Microgrid Advocates Push Back as Utility Challenges Standby Rate Change

Sept. 7, 2021
Responding to a utility rehearing request, microgrid advocates are urging California regulators to uphold their decision to slash a major part of standby charges for eligible microgrids, highlighting the role microgrids play in protecting Californians as utilities shut down power to prevent wildfires.

Responding to a utility rehearing request, microgrid advocates are urging California regulators to uphold their decision to slash a major part of standby charges for eligible microgrids, highlighting the role microgrids play in protecting Californians as utilities shut down power to prevent wildfires.

The issue, now before the California Public Utilities Commission (CPUC), centers on the commission’s mid-July decision to suspend the capacity reservation component of the standby charge for eligible microgrids. San Diego Gas & Electric (SDG&E) has asked the commission to revisit the decision.

The “Track 3” decision was part of the commission’s multiphase effort to spur the commercial development of microgrids.

Standby charges are fees utilities use to cover their costs to keep power supply at-the-ready for self-generation customers should their systems stop producing electricity.

The charges, which total about 2 cents per kWh in California, can make microgrid projects financially unviable, according to microgrid advocates.

The initiative is in response to SB 1339, legislation that directed the CPUC to remove barriers to microgrid development, “without shifting costs between ratepayers.”

In its Aug. 16 rehearing request, SDG&E said the commission’s decision created an illegal cost shift between customer groups.

Microgrid supporters rebut utility arguments

In a joint filing, the Microgrid Resources Coalition (MRC), the National Fuel Cell Research Center and the Green Power Institute on Aug. 31 said the utility misinterpreted the prohibition on cost shifting. Bloom echoed the concern in separate comments.

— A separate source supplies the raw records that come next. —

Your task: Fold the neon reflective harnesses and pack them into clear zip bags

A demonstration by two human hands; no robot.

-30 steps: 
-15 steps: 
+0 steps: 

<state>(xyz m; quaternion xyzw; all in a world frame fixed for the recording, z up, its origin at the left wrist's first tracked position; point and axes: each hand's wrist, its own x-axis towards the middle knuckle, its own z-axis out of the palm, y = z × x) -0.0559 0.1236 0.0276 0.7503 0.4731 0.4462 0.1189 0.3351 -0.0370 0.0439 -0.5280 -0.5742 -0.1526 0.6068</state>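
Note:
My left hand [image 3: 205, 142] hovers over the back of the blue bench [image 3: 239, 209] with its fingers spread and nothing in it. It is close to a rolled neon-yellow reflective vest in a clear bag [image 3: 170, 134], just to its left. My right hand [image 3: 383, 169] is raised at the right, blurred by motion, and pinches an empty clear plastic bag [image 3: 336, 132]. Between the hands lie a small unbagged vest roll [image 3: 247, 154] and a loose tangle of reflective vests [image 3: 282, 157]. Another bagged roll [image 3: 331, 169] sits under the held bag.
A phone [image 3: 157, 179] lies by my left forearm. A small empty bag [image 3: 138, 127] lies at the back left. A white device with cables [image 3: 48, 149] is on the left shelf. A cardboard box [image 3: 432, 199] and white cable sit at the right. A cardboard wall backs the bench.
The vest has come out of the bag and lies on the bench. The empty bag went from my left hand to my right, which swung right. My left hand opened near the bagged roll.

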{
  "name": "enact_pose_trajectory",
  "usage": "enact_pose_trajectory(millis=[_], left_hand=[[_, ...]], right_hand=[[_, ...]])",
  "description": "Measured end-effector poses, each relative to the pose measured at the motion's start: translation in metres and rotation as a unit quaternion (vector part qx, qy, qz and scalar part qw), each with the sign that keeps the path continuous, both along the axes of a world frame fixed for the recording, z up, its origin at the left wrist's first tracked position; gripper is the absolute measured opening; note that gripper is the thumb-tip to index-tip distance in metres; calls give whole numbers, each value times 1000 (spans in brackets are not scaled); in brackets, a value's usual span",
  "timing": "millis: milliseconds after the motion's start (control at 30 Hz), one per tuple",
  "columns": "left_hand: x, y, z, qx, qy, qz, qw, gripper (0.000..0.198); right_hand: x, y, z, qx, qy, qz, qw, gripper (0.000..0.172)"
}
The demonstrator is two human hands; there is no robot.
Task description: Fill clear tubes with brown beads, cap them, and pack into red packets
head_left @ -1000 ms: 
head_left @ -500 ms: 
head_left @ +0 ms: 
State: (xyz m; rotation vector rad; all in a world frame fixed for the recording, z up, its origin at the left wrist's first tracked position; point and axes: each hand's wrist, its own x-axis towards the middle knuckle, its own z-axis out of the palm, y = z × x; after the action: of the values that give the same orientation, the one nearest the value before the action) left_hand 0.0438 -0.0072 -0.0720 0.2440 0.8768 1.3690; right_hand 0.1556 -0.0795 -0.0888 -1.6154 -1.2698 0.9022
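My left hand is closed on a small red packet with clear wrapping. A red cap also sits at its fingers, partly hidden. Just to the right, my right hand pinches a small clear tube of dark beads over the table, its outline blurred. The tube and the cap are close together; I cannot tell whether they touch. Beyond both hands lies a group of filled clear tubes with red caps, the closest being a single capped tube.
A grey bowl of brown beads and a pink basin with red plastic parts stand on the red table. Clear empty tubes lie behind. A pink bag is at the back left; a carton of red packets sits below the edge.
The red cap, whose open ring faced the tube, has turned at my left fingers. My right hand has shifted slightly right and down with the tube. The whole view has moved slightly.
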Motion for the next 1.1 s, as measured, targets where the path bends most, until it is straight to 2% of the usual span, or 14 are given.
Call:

SDG&E adopted an “inappropriately narrow” definition of cost shifting, according to the MRC.

SDG&E suggests that any costs borne by ratepayers who don’t directly benefit from microgrids is prohibited,” the coalition said.

Who is subsidizing who?

The utility’s argument ignores three years of public safety planned shutoffs (PSPS) that have been wreaking havoc on the California grid and on critical facilities, the coalition said. PSPS happen when utilities institute blackouts to reduce the chance utility equipment could spark a wildfire.

“It is not cost shifting to adopt microgrid-related policies, which help to harden the grid and protect critical facilities, because it is incontrovertible that all ratepayers benefit from such policies — and particularly those in at-risk areas from PSPS and other shutoff events this summer and in later years,” the coalition said. 

The coalition contends the planned blackouts create a massive cost shift from utility shareholders to ratepayers because there is no compensation provided to ratepayers when they lose power during a PSPS.

We are supporting microgrid solutions for resiliency in significant part because of the potential for microgrids to end this unfortunate cost shifting that is currently occurring and is expected to continue for many more years,” the coalition said.

SDG&E’s reading of the ban on cost shifts would make SB 1339 useless, according to the coalition.

“Any new tariff that removes a barrier or compensates a microgrid will involve costs that must be paid, and if the prohibition on cost shifting were to read literally in this way, the statute would be a nullity,” the coalition said.

Bloom: CPUC followed cost-causation principles

Bloom argued the microgrid statute doesn’t reduce the commission’s authority to set electric rates following cost-causation principles so that customers who create utility expenses pay for them.

The decision to suspend capacity reservation charges for eligible microgrids “is an extension of the commission’s long-held and well-founded policy that appropriate rate design must adhere to the principle of cost-causation,” Bloom said.

“Allocating standby charges to those resources that reduce the need for standby service is a violation of cost-causation principles, and procurement of standby power for those resources is imprudent,” the company said.